Ich wünsche Skopje von Herzen mehr Jazz statt der ikonischen Mutter Teresa (die hier zur Welt kam und ja auch nicht blieb). Und dass jedes Jahr im Oktober die Stadt allvierabendlich bis Mitternacht in Weltoffenheit getaucht wird. Ich werde weiter sehen, was geht: Vielleicht Kinshasa statt Moers und Montreux. Wer den Film „Kinshasa Symphony“ gesehen hat, gar nicht so weit hergeholt. Die Musiker*innen von Skopje ziehen, soweit ich das verfolgen kann, indes weiter durch die Welt.

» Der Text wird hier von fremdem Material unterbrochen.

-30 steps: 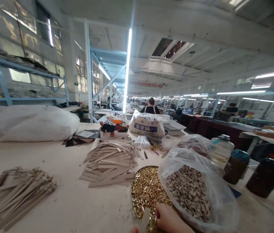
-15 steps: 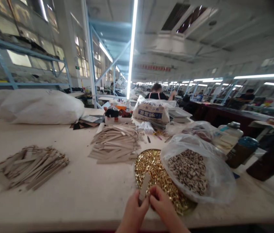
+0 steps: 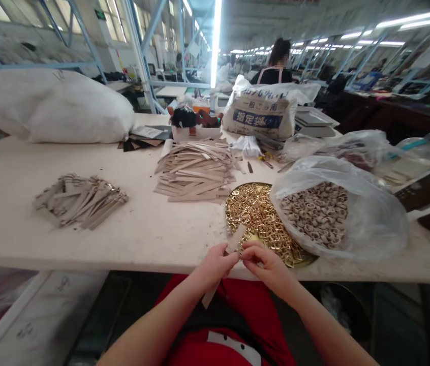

Auch sie werden, da bin ich mir sicher, ihre Musik in nordmazedischen Spannungsfeldern im Nachhinein gut aufgehoben wissen. Jazz, das wurde mir, wieder einmal, bewusst, kennt keine Grenzen. Er begreift Herkunft, Berührungen und multikulturelle Perspektiven, anders als der Rassismus von Kanzler Merz, als Bereicherung. Er passte gut ins Stadtbild von Skopje. Brach es im wunderbarsten Sinn auf.